Go through the listing and transcribe each line exactly.
---- SUPPLIED MATERIAL
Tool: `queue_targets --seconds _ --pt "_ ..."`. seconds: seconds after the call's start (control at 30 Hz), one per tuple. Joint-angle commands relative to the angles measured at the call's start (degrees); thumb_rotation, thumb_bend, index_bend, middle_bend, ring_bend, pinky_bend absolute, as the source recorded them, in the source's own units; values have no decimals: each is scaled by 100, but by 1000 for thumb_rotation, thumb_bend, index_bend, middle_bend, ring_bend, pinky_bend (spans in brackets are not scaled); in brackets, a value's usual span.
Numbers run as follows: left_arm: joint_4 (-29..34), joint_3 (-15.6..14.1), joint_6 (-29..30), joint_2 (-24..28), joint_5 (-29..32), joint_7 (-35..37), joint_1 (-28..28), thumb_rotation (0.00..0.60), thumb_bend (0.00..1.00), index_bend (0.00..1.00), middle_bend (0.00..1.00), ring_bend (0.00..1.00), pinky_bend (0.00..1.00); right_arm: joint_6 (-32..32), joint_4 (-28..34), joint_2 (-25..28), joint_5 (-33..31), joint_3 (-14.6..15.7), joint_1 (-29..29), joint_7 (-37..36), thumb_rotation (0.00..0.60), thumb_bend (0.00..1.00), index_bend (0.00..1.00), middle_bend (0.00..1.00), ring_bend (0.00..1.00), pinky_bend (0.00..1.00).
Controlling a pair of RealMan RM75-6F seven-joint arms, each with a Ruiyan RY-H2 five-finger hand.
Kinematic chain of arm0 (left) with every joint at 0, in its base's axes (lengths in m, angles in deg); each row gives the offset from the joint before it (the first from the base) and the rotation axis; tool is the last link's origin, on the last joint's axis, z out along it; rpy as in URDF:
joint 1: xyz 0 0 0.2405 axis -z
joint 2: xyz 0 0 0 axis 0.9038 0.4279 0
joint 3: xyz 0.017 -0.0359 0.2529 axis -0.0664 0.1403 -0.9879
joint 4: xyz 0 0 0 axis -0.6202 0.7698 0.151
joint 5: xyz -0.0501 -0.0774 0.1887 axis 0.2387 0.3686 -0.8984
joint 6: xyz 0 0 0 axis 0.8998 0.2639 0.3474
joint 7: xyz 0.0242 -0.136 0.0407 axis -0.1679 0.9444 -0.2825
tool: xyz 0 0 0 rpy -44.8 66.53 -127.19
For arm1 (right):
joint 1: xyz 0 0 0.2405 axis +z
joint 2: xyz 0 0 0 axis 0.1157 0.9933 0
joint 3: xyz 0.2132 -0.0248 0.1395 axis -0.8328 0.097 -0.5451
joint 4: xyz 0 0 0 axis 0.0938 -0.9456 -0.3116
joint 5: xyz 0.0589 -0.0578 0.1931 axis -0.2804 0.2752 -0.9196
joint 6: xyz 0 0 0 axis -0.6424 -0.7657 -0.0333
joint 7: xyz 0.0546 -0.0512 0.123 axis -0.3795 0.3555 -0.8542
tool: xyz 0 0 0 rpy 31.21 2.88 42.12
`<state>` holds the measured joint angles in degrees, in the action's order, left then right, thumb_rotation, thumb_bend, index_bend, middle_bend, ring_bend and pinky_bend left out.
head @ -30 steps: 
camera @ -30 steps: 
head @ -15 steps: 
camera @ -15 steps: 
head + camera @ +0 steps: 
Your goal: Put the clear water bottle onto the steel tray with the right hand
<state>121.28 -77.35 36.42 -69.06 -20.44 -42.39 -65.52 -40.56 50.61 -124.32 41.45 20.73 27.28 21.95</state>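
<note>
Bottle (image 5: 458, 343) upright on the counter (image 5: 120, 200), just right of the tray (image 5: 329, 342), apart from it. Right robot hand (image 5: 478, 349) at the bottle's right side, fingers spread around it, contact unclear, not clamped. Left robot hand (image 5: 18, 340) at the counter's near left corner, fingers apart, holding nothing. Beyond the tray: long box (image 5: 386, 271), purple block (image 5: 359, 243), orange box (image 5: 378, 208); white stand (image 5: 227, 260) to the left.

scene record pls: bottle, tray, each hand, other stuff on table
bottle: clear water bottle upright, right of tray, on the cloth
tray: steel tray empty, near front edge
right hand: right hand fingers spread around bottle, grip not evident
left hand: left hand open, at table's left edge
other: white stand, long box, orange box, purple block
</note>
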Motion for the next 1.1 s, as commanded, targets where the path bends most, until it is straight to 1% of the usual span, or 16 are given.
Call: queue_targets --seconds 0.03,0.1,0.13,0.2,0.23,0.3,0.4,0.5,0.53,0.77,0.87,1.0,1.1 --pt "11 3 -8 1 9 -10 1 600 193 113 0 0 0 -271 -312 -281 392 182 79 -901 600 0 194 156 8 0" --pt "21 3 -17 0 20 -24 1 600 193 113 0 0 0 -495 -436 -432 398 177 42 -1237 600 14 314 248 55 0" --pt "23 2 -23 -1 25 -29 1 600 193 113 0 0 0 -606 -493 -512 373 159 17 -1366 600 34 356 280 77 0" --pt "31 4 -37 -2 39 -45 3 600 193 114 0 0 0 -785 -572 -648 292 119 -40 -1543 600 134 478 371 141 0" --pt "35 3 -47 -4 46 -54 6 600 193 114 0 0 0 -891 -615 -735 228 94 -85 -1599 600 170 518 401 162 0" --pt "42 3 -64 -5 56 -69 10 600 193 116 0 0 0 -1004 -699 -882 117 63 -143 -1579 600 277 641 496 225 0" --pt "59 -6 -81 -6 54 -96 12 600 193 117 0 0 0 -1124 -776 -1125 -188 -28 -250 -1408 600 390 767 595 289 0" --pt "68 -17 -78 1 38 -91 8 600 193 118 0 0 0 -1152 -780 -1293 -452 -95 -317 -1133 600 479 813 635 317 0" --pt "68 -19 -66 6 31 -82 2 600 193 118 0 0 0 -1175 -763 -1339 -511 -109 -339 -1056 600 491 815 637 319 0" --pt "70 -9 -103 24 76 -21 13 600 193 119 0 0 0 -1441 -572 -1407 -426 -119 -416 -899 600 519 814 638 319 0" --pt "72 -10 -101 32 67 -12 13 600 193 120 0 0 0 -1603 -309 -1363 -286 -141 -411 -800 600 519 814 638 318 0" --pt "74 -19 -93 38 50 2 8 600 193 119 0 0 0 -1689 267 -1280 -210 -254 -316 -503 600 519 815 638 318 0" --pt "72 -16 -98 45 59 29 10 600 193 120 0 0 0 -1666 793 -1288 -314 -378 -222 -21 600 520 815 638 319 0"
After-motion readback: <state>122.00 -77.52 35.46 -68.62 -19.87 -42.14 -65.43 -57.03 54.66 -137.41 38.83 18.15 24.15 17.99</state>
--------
(TASK RESULT)
Tool: `queue_targets --seconds _ --pt "_ ..."`. seconds: seconds after the call's start (control at 30 Hz), one per tuple. Joint-angle commands relative to the angles measured at the call's start (degrees); thumb_rotation, thumb_bend, index_bend, middle_bend, ring_bend, pinky_bend absolute, as the source recorded them, in the source's own units; values have no decimals: each is scaled by 100, but by 1000 for thumb_rotation, thumb_bend, index_bend, middle_bend, ring_bend, pinky_bend (spans in brackets are not scaled); in brackets, a value's usual span.
Numbers run as follows: left_arm: joint_4 (-29..34), joint_3 (-15.6..14.1), joint_6 (-29..30), joint_2 (-24..28), joint_5 (-29..32), joint_7 (-35..37), joint_1 (-28..28), thumb_rotation (0.00..0.60), thumb_bend (0.00..1.00), index_bend (0.00..1.00), middle_bend (0.00..1.00), ring_bend (0.00..1.00), pinky_bend (0.00..1.00); right_arm: joint_6 (-32..32), joint_4 (-28..34), joint_2 (-25..28), joint_5 (-33..31), joint_3 (-14.6..15.7), joint_1 (-29..29), joint_7 (-37..36), thumb_rotation (0.00..0.60), thumb_bend (0.00..1.00), index_bend (0.00..1.00), middle_bend (0.00..1.00), ring_bend (0.00..1.00), pinky_bend (0.00..1.00).
Controlling a pair of RealMan RM75-6F seven-joint arms, each with a Ruiyan RY-H2 five-finger hand.
Kinematic chain of arm0 (left) with every joint at 0, in its base's axes (lengths in m, angles in deg); each row gives the offset from the joint before it (the first from the base) and the rotation axis; tool is the last link's origin, on the last joint's axis, z out along it; rpy as in URDF:
joint 1: xyz 0 0 0.2405 axis -z
joint 2: xyz 0 0 0 axis 0.9038 0.4279 0
joint 3: xyz 0.017 -0.0359 0.2529 axis -0.0664 0.1403 -0.9879
joint 4: xyz 0 0 0 axis -0.6202 0.7698 0.151
joint 5: xyz -0.0501 -0.0774 0.1887 axis 0.2387 0.3686 -0.8984
joint 6: xyz 0 0 0 axis 0.8998 0.2639 0.3474
joint 7: xyz 0.0242 -0.136 0.0407 axis -0.1679 0.9444 -0.2825
tool: xyz 0 0 0 rpy -44.8 66.53 -127.19
For arm1 (right):
joint 1: xyz 0 0 0.2405 axis +z
joint 2: xyz 0 0 0 axis 0.1157 0.9933 0
joint 3: xyz 0.2132 -0.0248 0.1395 axis -0.8328 0.097 -0.5451
joint 4: xyz 0 0 0 axis 0.0938 -0.9456 -0.3116
joint 5: xyz 0.0589 -0.0578 0.1931 axis -0.2804 0.2752 -0.9196
joint 6: xyz 0 0 0 axis -0.6424 -0.7657 -0.0333
joint 7: xyz 0.0546 -0.0512 0.123 axis -0.3795 0.3555 -0.8542
tool: xyz 0 0 0 rpy 31.21 2.88 42.12
`<state>` holds the measured joint angles in degrees, in the action's order, left then right, thumb_rotation, thumb_bend, index_bend, middle_bend, ring_bend and pinky_bend left out.
head @ -30 steps: 
camera @ -30 steps: 
head @ -15 steps: 
camera @ -15 steps: 
head + camera @ +0 steps: 
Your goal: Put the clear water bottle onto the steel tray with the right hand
<state>121.28 -77.35 36.42 -69.06 -20.44 -42.39 -65.52 -40.56 50.61 -124.32 41.45 20.73 27.28 21.95</state>
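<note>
Bottle (image 5: 458, 343) upright on the counter (image 5: 120, 200), just right of the tray (image 5: 329, 342), apart from it. Right robot hand (image 5: 478, 349) at the bottle's right side, fingers spread around it, contact unclear, not clamped. Left robot hand (image 5: 18, 340) at the counter's near left corner, fingers apart, holding nothing. Beyond the tray: long box (image 5: 386, 271), purple block (image 5: 359, 243), orange box (image 5: 378, 208); white stand (image 5: 227, 260) to the left.

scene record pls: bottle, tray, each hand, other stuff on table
bottle: clear water bottle upright, right of tray, on the cloth
tray: steel tray empty, near front edge
right hand: right hand fingers spread around bottle, grip not evident
left hand: left hand open, at table's left edge
other: white stand, long box, orange box, purple block
</note>
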Motion for the next 1.1 s, as commanded, targets where the path bends most, until it is straight to 1% of the usual span, or 16 are given.
Call: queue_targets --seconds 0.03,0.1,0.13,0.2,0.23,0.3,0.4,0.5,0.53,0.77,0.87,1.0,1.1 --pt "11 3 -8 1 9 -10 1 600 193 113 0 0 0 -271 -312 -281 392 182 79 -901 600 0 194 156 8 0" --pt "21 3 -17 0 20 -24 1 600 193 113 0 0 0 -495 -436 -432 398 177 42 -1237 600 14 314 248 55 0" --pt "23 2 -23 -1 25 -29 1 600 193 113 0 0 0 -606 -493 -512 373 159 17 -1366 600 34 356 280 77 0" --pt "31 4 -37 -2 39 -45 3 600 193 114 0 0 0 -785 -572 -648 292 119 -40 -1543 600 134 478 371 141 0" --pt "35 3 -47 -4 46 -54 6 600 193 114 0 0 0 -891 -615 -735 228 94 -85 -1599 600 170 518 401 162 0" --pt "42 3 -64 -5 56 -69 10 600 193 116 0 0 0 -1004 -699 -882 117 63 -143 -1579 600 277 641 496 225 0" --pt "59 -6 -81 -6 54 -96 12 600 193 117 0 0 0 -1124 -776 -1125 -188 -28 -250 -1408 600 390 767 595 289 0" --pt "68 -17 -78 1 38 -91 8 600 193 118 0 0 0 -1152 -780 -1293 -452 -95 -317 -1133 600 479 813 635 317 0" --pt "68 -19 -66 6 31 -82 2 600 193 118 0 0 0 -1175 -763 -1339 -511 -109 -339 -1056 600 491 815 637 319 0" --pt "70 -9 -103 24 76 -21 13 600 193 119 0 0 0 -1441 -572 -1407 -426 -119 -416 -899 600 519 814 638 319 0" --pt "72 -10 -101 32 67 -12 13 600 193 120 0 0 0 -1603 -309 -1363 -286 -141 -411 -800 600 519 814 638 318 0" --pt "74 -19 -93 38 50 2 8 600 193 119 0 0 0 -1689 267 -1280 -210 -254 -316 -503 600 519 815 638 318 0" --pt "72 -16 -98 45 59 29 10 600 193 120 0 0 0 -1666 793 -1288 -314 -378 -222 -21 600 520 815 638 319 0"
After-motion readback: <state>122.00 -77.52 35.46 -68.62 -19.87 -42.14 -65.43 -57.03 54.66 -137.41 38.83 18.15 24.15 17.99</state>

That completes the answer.